Originally, the area was known as “Weru Wa Ndarugu”—the Ndarugu plains, as translated from Kiswahili. Before the rise of modern towns and highways, this name described a wide, open landscape defined by grasslands, wildlife, and seasonal rhythms of the land.

What makes the history of this place especially fascinating is the story behind its transformation. Over time, the plains that once defined it were gradually reshaped by settlement, development, and changing human movement patterns. With each passing decade, the identity of the land shifted—its original name slowly giving way to newer associations, new boundaries, and new meanings imposed by growth and urban expansion.

Yet even now, the echoes of “Weru Wa Ndarugu” remain embedded in local memory, hinting at a landscape that once was very different from the dense and rapidly evolving region seen today.

Introducing Mr. McMillan

Born in 1872 in St. Louis, Missouri, William Northup McMillan came from a wealthy family, and like many young men of his class and era, he was drawn irresistibly to adventure. Restless and curious, he travelled widely across the globe, driven by the same impulse that pushes some to always seek what lies beyond the next horizon.

His first major journey to Africa came with an expedition into Ethiopia, aimed at exploring the Blue Nile and determining whether it was navigable toward its source. The mission combined ambition, science, and imperial-era curiosity about the continent’s great river systems. For his contributions during this expedition, he was reportedly awarded two medals by Emperor Menelik II, marking an early recognition of his role in a remarkable chapter of exploration.

William’s life unfolded as a continuous pursuit of movement, opportunity, and discovery. William Northup McMillan travelled extensively across continents, moving with ease between frontier economies and emerging industries. In the United States, he spent time ranching cattle in New Mexico and Texas, absorbing the rhythms and hardships of the American West.

His ambitions soon carried him further afield. He invested in and worked within the oil fields of Romania, engaging with one of the early centers of European petroleum development. Later, his interests extended into Southeast Asia, where he invested in Malaysian rubber plantations, aligning himself with the global commodity booms of the era.

Beyond commerce, McMillan was also drawn to exploration. He travelled along the coasts and inland waterways of West Africa, visiting remote communities and engaging with local cultures. During these journeys, he developed a strong curiosity about belief systems, particularly the role of superstition, witchcraft, and spiritual practice in daily life among various tribes.

On one occasion, after meeting a village chief in a remote settlement, he was presented with two small fetish statues. They were said to bring “good luck” and “safety” on his voyage across the sea. He was warned in no uncertain terms that if he failed to protect and cherish them, he would perish at sea—a message that, whether taken literally or symbolically, clearly left a lasting impression on him.

The chief also told him that the two statues were named—one “Ju” and the other “Ja.” To William Northup McMillan, the names likely carried little immediate weight beyond their novelty, another curious detail gathered on a life already filled with unusual encounters and distant customs.

Taking them as he had many other artifacts and mementos from his travels, he carefully packed the figures away and continued on his journeys, transporting them safely from one continent to another as his adventures carried him across the world.

We have all heard the term “juju,” commonly used to describe witchcraft or spiritual forces.

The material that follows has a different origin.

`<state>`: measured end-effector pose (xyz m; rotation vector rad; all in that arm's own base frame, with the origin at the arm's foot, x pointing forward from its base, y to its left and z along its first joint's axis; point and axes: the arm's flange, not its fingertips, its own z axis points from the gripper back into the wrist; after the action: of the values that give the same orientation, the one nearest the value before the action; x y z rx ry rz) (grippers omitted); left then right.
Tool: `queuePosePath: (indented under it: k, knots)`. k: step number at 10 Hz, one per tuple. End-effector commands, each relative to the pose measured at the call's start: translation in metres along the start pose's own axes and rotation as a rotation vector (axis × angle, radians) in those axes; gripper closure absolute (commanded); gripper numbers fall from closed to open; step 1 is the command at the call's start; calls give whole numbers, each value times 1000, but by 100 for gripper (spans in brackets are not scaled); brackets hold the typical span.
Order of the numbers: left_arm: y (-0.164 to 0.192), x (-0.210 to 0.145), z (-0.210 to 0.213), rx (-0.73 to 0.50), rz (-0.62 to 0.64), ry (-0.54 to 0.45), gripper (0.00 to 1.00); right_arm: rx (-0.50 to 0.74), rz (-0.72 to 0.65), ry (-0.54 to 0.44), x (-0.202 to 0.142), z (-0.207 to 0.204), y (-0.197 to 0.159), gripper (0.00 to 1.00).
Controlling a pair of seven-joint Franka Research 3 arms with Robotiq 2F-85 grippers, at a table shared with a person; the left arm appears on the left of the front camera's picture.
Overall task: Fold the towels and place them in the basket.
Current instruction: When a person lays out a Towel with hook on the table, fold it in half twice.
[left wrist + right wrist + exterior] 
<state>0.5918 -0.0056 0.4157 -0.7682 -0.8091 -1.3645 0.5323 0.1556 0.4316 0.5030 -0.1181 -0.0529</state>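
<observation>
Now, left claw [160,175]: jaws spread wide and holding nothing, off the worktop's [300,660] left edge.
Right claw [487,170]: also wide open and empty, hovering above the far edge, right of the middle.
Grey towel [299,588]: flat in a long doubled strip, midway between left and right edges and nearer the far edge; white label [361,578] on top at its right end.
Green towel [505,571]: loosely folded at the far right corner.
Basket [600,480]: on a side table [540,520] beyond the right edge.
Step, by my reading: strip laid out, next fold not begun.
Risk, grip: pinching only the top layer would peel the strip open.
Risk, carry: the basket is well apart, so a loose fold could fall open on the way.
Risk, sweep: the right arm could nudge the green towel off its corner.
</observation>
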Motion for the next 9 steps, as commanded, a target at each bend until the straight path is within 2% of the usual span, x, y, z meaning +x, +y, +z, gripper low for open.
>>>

In many contexts, it refers to an object that is believed to have been deliberately infused with supernatural or magical power.

Juju remains a living and widely recognized tradition in parts of West Africa, and it continues to hold influence in countries such as Benin, Togo, Ghana, and Nigeria. In these regions, juju practices are often deeply interwoven with cultural belief systems, spiritual life, and traditional healing practices.

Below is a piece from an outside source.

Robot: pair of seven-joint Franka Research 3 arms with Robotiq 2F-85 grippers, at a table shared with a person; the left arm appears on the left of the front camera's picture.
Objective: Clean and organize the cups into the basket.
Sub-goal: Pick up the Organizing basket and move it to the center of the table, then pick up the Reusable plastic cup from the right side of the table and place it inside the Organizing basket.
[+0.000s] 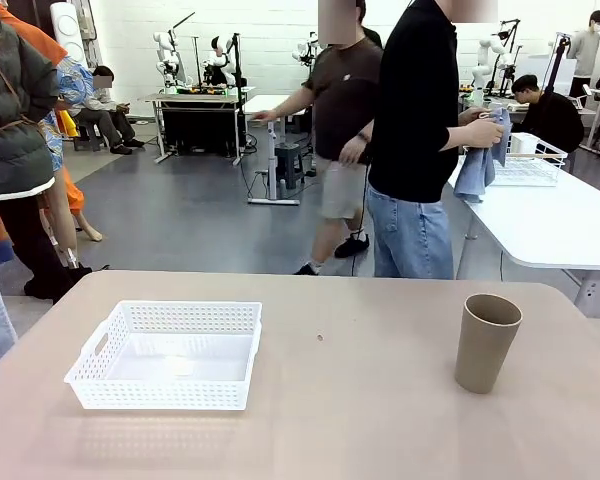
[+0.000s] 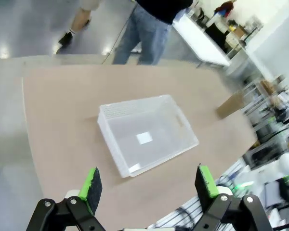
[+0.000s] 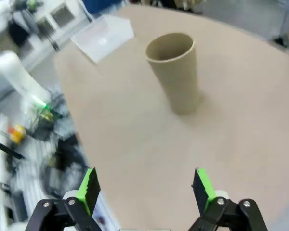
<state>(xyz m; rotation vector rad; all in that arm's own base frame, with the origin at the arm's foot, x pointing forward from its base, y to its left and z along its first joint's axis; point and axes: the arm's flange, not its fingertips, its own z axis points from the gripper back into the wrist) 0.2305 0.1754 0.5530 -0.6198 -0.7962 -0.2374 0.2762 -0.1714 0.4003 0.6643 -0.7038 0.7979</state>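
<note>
left claw (image 2: 148,179) hangs spread, pointing down at the basket (image 2: 113,143); right claw (image 3: 144,180) spread, facing 1 tan cup (image 3: 176,77).

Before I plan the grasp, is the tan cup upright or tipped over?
Upright: the tan cup stands on its narrow base on the table, open mouth up, apart from the basket.

The basket (image 1: 160,392) is showing plain white, its sides carrying a fine lattice pattern (the floor looks solid). The cup (image 1: 487,342) is standing out matte tan-brown against the pale beige table (image 1: 360,420). The left gripper (image 2: 148,185) and right gripper (image 3: 145,185) are wearing bright green pads (image 2: 91,184) on black fingers.
</note>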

The origin of the word itself is debated. One theory suggests it may derive from the French word joujou, meaning “toy” or “plaything,” possibly used by early European observers to describe ritual objects they did not fully understand. Another, often more locally grounded explanation links it to Hausa usage, where “juju” is associated with fetish objects or spiritually charged items. Given the historical timelines, some scholars argue the Hausa derivation may be more plausible, since French contact in parts of West Africa came later in many inland regions.

Like many terms shaped by cross-cultural encounter, “juju” likely carries layers of interpretation—filtered through language, colonial observation, and indigenous belief systems rather than a single clear origin.

Like many before him, young William Northup McMillan fell deeply in love with Africa and ultimately chose to settle in British East Africa, then known as the Kenya Colony.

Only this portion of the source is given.